Whenever a line in the material below contains "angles", copy that line.
Top of STORED DATA
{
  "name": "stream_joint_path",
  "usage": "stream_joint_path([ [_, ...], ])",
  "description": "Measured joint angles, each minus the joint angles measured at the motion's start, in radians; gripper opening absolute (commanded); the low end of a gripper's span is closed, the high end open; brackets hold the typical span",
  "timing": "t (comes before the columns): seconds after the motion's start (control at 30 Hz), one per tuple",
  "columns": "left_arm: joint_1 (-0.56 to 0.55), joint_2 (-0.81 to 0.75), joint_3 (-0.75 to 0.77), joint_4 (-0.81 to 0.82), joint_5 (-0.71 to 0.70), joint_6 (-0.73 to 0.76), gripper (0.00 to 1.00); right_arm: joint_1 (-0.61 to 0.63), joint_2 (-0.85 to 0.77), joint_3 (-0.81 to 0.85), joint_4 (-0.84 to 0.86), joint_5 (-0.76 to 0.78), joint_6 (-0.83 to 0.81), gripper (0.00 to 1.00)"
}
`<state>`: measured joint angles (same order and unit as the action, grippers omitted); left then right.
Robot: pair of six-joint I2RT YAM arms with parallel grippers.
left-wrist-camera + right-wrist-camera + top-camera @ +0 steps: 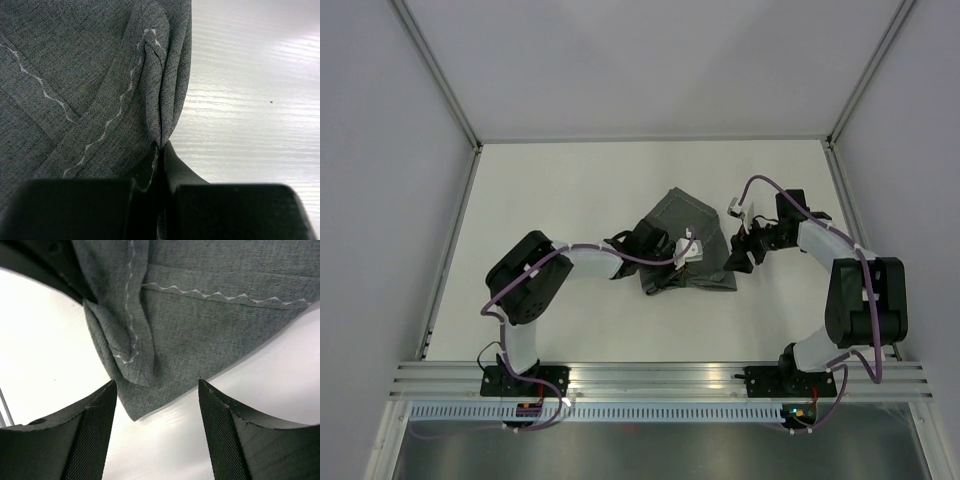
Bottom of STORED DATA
*RESPONSE BOX*
  "description": "Measured joint angles, each minus the joint angles measured at the motion's start, in radians; gripper opening absolute (commanded); the low end of a gripper's span is closed, the high end open; brackets hold the typical span",
`<state>`: measured joint angles (same order and unit as the action, grippers omitted); left then right.

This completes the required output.